=== EXERCISE ===
What is needed is the whole of the data, set down exactly.

=== DATASET CONTENT ===

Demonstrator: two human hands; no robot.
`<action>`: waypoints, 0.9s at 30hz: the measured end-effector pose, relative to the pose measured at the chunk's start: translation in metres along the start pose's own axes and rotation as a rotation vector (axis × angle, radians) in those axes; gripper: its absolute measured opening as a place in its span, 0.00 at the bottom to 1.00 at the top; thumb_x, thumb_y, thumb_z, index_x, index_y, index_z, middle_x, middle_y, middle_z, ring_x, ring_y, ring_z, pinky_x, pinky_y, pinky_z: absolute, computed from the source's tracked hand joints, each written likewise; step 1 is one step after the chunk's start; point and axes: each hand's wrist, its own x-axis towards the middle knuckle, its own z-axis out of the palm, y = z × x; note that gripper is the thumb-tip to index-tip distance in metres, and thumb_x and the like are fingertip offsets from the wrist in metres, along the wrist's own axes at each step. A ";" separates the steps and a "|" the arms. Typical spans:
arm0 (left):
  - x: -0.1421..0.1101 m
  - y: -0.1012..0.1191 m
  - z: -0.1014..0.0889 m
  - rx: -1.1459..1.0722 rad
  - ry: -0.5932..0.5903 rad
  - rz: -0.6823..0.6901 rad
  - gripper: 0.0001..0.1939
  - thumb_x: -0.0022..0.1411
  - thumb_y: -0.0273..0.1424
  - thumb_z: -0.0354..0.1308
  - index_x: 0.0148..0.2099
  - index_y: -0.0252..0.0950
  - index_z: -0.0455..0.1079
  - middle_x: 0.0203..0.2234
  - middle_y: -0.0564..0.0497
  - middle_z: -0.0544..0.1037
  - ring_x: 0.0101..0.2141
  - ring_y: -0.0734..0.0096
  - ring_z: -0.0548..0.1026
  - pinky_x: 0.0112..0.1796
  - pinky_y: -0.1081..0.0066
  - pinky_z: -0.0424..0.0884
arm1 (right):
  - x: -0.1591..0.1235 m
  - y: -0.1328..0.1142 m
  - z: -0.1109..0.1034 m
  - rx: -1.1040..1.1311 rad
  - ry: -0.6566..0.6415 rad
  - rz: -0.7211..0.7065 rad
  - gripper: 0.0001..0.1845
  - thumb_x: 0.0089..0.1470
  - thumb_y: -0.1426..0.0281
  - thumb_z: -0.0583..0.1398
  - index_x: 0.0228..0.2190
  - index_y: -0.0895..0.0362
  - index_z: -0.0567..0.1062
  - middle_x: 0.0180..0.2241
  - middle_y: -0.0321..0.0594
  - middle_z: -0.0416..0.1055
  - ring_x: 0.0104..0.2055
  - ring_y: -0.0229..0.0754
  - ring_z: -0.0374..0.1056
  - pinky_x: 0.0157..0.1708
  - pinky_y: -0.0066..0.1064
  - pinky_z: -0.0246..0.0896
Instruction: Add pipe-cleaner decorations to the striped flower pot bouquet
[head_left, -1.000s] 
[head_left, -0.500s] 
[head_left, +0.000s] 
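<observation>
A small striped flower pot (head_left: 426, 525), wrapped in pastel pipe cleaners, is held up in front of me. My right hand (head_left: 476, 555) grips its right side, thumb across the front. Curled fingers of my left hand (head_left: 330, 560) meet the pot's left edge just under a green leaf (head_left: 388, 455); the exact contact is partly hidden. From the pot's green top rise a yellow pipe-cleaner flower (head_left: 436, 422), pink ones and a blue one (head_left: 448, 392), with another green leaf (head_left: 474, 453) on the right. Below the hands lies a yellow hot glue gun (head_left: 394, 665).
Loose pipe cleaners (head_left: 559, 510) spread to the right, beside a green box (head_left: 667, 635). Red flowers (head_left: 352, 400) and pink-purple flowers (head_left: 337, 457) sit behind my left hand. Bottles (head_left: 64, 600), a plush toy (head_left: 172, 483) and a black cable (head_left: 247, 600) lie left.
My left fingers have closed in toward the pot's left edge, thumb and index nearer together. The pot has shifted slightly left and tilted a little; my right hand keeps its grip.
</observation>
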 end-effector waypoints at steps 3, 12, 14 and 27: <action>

=== TASK SOLUTION ===
Demonstrator: two human hands; no robot.
`<action>`: waypoints, 0.9s at 30hz: the measured end-effector pose, relative to the pose measured at the chunk's start: translation in metres along the start pose's own axes and rotation as a rotation vector (axis × angle, radians) in those axes; gripper: its absolute measured opening as a place in its span, 0.00 at the bottom to 1.00 at the top; thumb_x, thumb_y, thumb_z, index_x, index_y, index_z, middle_x, middle_y, middle_z, ring_x, ring_y, ring_z, pinky_x, pinky_y, pinky_z: absolute, computed from the source's tracked hand joints, each written likewise; step 1 is one step after the chunk's start; point and axes: each hand's wrist, its own x-axis towards the middle knuckle, its own z-axis out of the palm, y = z × x; note that gripper is the thumb-tip to index-tip distance in metres, and thumb_x and the like are fingertip offsets from the wrist in metres, along the wrist's own axes at each step. A ";" separates the steps and a "|" the arms. Typical spans:
arm0 (left):
  - x: -0.1421..0.1101 m
  - y: -0.1012..0.1191 m
  - z: -0.1014..0.0889 m
  - rx: -1.1459..1.0722 rad
  - ry: -0.5932..0.5903 rad
  - rz: -0.6823..0.6901 rad
  - gripper: 0.0001..0.1939
  - thumb_x: -0.0022..0.1411
  - thumb_y: -0.0273..0.1424
  - thumb_z: -0.0354..0.1308
  - index_x: 0.0148..0.2099
  - index_y: -0.0252..0.0950
  - index_z: -0.0455..0.1079
  - middle_x: 0.0203..0.2234
  - middle_y: -0.0564..0.0497
  - middle_z: -0.0544..0.1037
  - ring_x: 0.0101..0.2141
  - ring_y: -0.0734..0.0096
  - ring_z: -0.0548..0.1026
  - pinky_x: 0.0112..0.1796
  - pinky_y: -0.1081..0.0066
  - pinky_z: -0.0424..0.0884
arm1 (right):
  - x: -0.1591..0.1235 m
  - y: -0.1328..0.1142 m
  - z: -0.1109..0.1034 m
  - rx: -1.1040..1.1311 rad
  - ry: -0.6566..0.6415 rad
  - rz: -0.7211..0.7065 rad
  - gripper: 0.0001..0.1845
  - thumb_x: 0.0089..0.1470
  - thumb_y: -0.1426..0.0281
  - thumb_z: -0.0583..0.1398
  - index_x: 0.0228..0.2190
  - index_y: -0.0895..0.0362
  - index_z: -0.0567..0.1062
  - middle_x: 0.0180..0.2241
  - middle_y: -0.0321..0.0594
  - middle_z: -0.0416..0.1055
  - ring_x: 0.0104..0.2055
  - ring_y: -0.0229..0.0754
  - ring_z: -0.0374..0.1056
  - pinky_x: 0.0157..0.1708
  - pinky_y: -0.0066..0.1064
  - pinky_z: -0.0246..0.0896
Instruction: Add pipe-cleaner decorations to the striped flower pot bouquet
[head_left, -1.000s] 
[head_left, -0.500s] 
[head_left, +0.000s] 
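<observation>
A small striped flower pot (head_left: 426, 525), wrapped in pastel pipe cleaners, is held up in front of me. My right hand (head_left: 476, 555) grips its right side, thumb across the front. Curled fingers of my left hand (head_left: 330, 560) meet the pot's left edge just under a green leaf (head_left: 388, 455); the exact contact is partly hidden. From the pot's green top rise a yellow pipe-cleaner flower (head_left: 436, 422), pink ones and a blue one (head_left: 448, 392), with another green leaf (head_left: 474, 453) on the right. Below the hands lies a yellow hot glue gun (head_left: 394, 665).
Loose pipe cleaners (head_left: 559, 510) spread to the right, beside a green box (head_left: 667, 635). Red flowers (head_left: 352, 400) and pink-purple flowers (head_left: 337, 457) sit behind my left hand. Bottles (head_left: 64, 600), a plush toy (head_left: 172, 483) and a black cable (head_left: 247, 600) lie left.
My left fingers have closed in toward the pot's left edge, thumb and index nearer together. The pot has shifted slightly left and tilted a little; my right hand keeps its grip.
</observation>
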 end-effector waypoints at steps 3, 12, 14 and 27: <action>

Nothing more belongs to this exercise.